The soft spot feels like an epicenter in O’s landscape. As every new parent gets to know their baby, the soft spot is just one of those places and spaces we come to know that makes our baby unique. I know O’s little spot is about to go away. Just another thing for me to cry about at the two-year birthday party.
I took a phone call from the husband recently who is a pediatric radiologist and who was reading a head CT scan, inquiring when I thought the soft spot closed in infants, exactly. He knows a lot more anatomy, physiology and imaging of the skull than I do, but he had a common question: just when does it close? Like so many things in medicine, I don’t think it’s entirely clear. There is no perfect answer. The short answer is around 1-2 year of life. But like so many things, the range of normal is expansive.

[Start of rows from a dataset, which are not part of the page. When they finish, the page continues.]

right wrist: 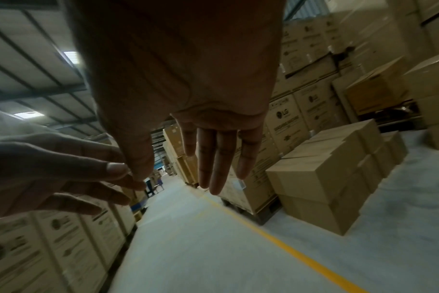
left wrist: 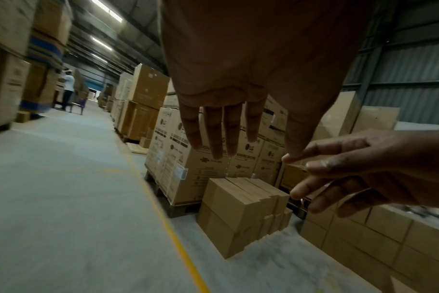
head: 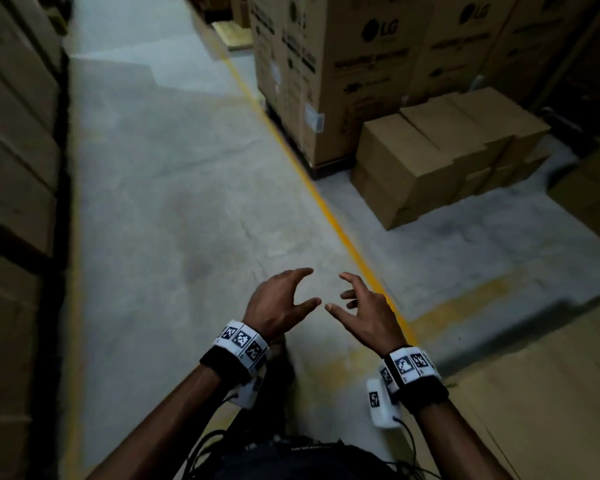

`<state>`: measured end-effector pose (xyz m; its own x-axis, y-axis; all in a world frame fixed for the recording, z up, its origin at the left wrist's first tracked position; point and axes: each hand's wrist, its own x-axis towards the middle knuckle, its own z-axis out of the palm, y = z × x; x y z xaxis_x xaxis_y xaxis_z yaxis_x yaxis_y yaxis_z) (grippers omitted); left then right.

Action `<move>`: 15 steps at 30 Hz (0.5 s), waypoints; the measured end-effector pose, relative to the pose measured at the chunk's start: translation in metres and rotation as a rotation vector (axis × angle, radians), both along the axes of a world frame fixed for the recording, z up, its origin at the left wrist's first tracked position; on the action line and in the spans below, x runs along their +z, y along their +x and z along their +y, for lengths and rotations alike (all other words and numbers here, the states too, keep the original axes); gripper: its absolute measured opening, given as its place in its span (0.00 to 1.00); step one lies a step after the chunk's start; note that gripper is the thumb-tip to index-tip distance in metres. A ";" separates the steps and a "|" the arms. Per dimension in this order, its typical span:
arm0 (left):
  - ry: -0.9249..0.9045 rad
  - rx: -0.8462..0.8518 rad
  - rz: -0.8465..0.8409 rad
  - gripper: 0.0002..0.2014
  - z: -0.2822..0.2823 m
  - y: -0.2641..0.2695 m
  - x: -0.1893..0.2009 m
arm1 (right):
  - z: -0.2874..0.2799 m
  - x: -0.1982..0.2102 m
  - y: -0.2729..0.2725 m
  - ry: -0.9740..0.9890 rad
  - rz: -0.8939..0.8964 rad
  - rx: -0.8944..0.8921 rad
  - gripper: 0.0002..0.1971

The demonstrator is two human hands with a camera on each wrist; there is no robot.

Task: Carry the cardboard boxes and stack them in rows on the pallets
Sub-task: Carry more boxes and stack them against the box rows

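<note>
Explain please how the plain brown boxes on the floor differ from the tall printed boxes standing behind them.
The plain brown boxes are low and bear no print; the tall printed boxes rise far higher and carry an LG logo and dark lettering. The plain brown boxes sit in two layers on the floor, while the tall printed boxes seem to stand on a dark pallet. Both groups are brown cardboard, closed, and lie beyond the yellow line.

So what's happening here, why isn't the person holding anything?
A person is in a warehouse aisle with both hands empty. The left hand and right hand are held out in front, fingers spread, almost touching. Ahead to the right sits a small stack of plain cardboard boxes on the floor, past the yellow line. No box is picked up yet.
</note>
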<state>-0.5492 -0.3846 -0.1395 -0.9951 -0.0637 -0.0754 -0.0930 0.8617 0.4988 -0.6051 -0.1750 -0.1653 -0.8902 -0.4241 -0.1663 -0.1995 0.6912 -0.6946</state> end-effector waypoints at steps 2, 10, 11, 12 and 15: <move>-0.001 -0.053 -0.001 0.34 -0.010 -0.062 -0.006 | -0.005 -0.005 -0.052 0.017 -0.002 -0.057 0.35; -0.030 -0.305 -0.052 0.35 -0.026 -0.307 -0.005 | -0.012 0.009 -0.242 0.018 -0.006 -0.312 0.34; -0.039 -0.346 -0.063 0.35 -0.023 -0.338 -0.004 | -0.009 0.012 -0.266 0.015 -0.004 -0.345 0.35; -0.049 -0.383 -0.072 0.35 -0.017 -0.361 -0.004 | -0.005 0.015 -0.284 0.025 -0.002 -0.376 0.35; -0.040 -0.483 -0.082 0.35 0.002 -0.423 -0.003 | 0.012 0.020 -0.330 0.030 0.006 -0.481 0.35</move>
<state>-0.9721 -0.3829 -0.1424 -0.9025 0.3993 -0.1617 0.2847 0.8345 0.4719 -0.9347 -0.1632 -0.1449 -0.9853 0.0413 -0.1659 0.1438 0.7257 -0.6729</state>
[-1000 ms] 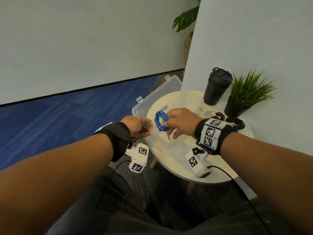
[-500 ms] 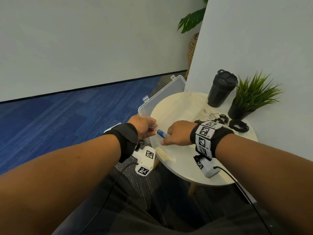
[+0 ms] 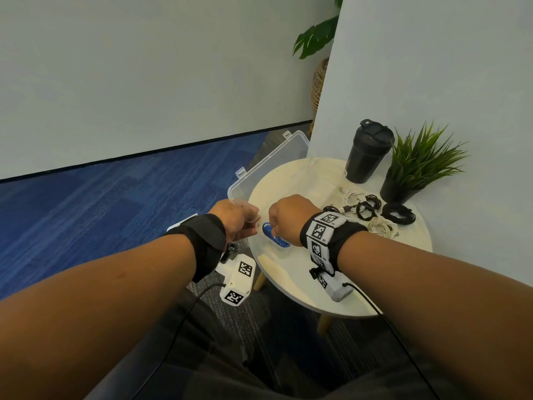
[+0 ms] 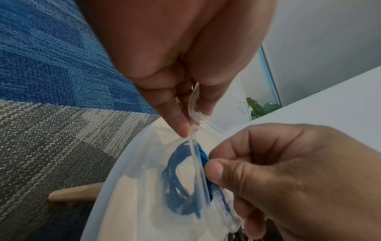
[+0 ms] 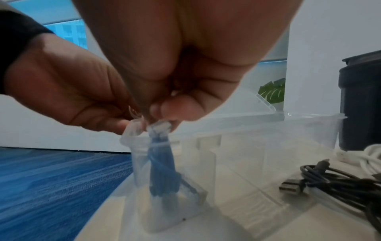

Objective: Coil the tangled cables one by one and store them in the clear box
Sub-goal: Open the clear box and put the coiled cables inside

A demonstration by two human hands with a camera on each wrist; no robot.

Your baby may still have their soft spot when they start to run. See that spot run! Although closure of the soft spot that you feel, when you touch your baby’s head, can be as early as about 4-9 months, it can also be as late as 2 years. Soft spots in most children close at some point between 7 and 19 months of age. Variable sizes of soft spots are normal, too (see part 1). When I talked with Dr Kelly Evans a pediatrician specializing in craniofacial pediatrics, she told me, “what impresses me the most about the anterior fontanelle is the variability between babies.” When she was talking, it made me wonder if soft spots are like fingerprints and snowflakes. Maybe no two are exactly the same. I could be over-thinking this…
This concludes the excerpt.